YOUR TASK | Before returning the data, strip out the pictures and keep everything else exactly the same.

┌──

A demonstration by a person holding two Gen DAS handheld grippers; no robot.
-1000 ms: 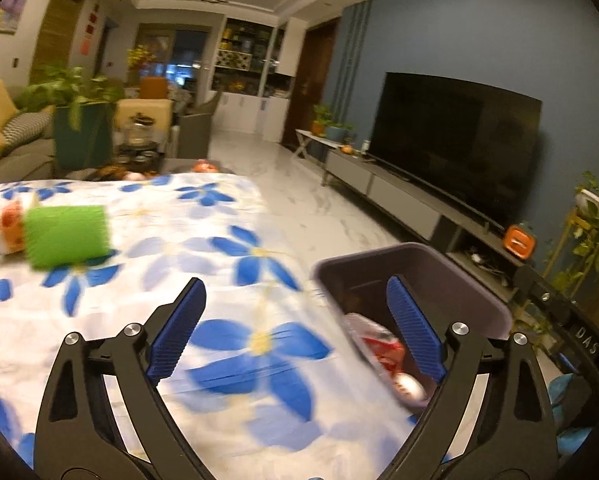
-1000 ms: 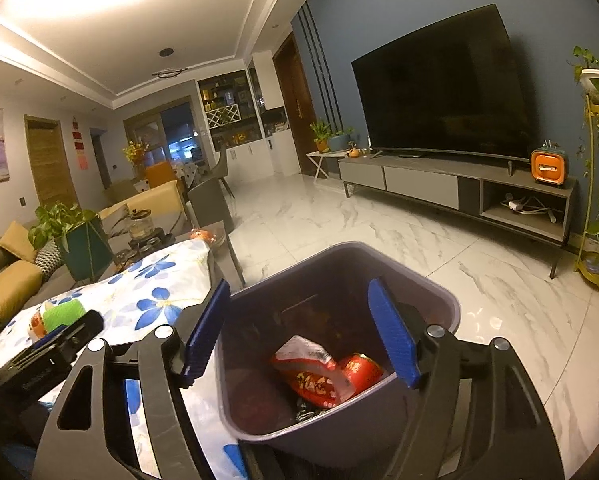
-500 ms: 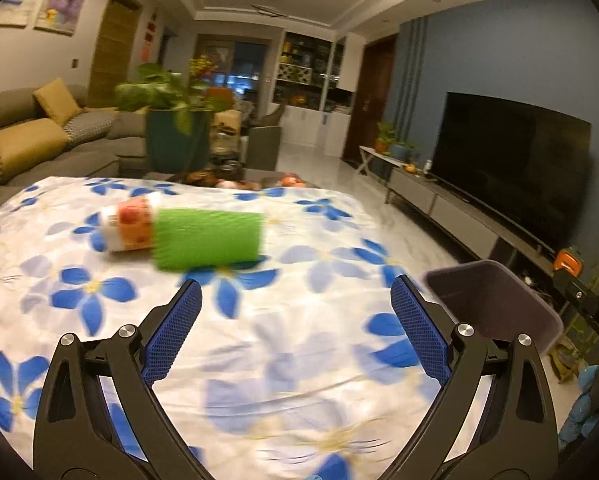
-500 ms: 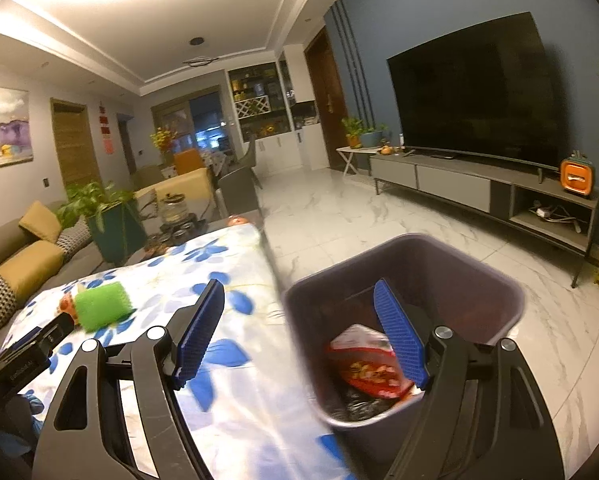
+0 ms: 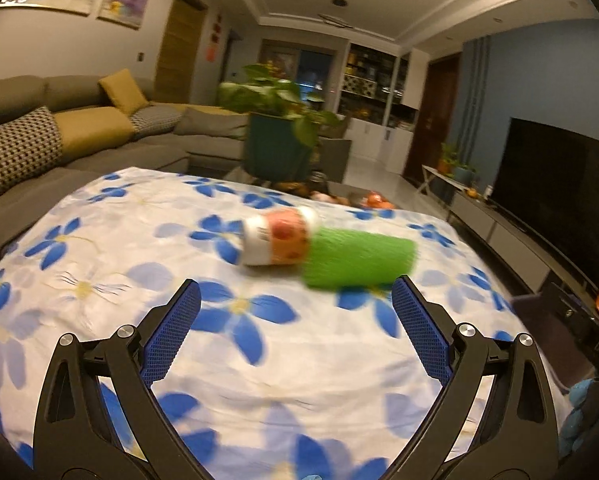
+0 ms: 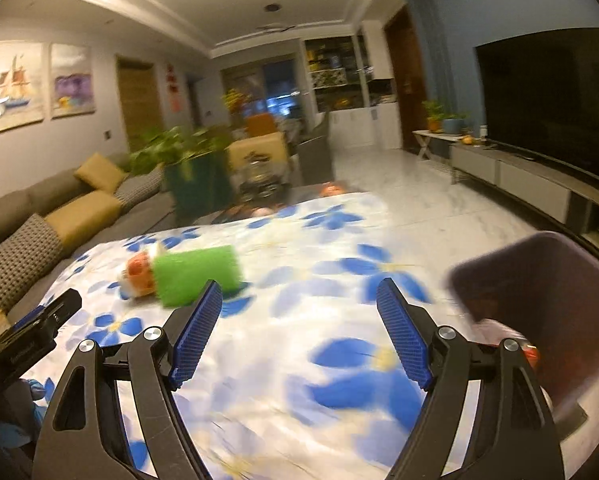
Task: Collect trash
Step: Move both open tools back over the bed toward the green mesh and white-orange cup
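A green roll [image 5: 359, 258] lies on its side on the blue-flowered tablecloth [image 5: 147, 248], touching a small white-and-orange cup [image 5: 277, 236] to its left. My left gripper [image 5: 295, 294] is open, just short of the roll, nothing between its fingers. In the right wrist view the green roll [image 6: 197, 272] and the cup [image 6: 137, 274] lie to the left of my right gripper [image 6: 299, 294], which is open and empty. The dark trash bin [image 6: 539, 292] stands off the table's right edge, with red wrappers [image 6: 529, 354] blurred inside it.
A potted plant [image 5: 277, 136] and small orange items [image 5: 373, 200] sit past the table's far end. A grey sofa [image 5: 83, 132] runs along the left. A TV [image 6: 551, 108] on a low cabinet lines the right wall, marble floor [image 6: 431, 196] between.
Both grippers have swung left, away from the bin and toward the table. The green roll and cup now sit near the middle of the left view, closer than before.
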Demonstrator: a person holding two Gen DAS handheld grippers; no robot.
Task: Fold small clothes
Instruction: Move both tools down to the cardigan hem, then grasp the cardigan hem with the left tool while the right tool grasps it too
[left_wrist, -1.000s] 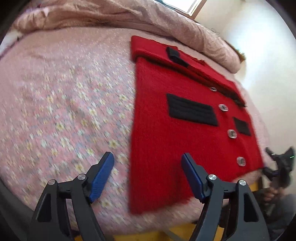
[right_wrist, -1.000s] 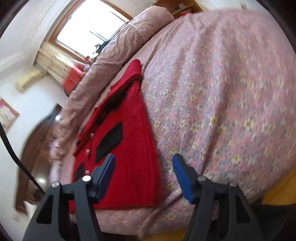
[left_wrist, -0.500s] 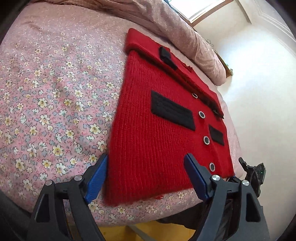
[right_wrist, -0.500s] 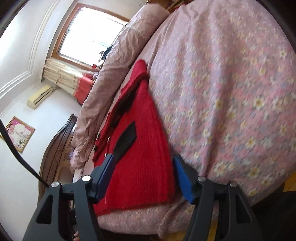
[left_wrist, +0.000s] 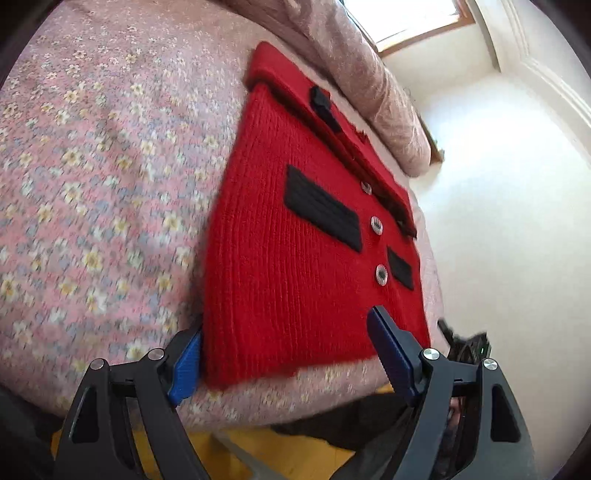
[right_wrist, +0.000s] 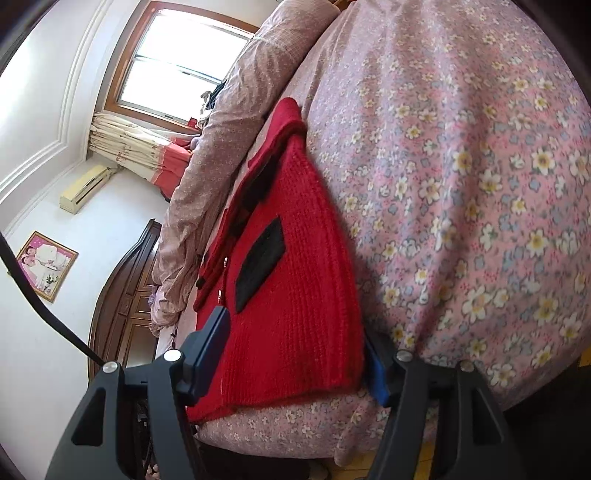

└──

RESPONSE AREA |
A demonstration by a person holding two Gen DAS handheld grippers; no robot.
-1000 ms: 
-1000 ms: 
-500 ms: 
-500 ms: 
+0 ms: 
+0 ms: 
Task: Collect trash
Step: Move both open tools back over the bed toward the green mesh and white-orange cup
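A green roll [image 5: 359, 258] lies on its side on the blue-flowered tablecloth [image 5: 147, 248], touching a small white-and-orange cup [image 5: 277, 236] to its left. My left gripper [image 5: 295, 294] is open, just short of the roll, nothing between its fingers. In the right wrist view the green roll [image 6: 197, 272] and the cup [image 6: 137, 274] lie to the left of my right gripper [image 6: 299, 294], which is open and empty. The dark trash bin [image 6: 539, 292] stands off the table's right edge, with red wrappers [image 6: 529, 354] blurred inside it.
A potted plant [image 5: 277, 136] and small orange items [image 5: 373, 200] sit past the table's far end. A grey sofa [image 5: 83, 132] runs along the left. A TV [image 6: 551, 108] on a low cabinet lines the right wall, marble floor [image 6: 431, 196] between.
Both grippers have swung left, away from the bin and toward the table. The green roll and cup now sit near the middle of the left view, closer than before.
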Demonstrator: a person holding two Gen DAS handheld grippers; no robot.
Task: Fold small clothes
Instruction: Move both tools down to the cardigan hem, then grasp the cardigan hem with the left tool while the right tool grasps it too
[left_wrist, -1.000s] 
[right_wrist, -1.000s] 
[left_wrist, -0.500s] 
[right_wrist, -0.500s] 
[left_wrist, +0.000s] 
[right_wrist, +0.000s] 

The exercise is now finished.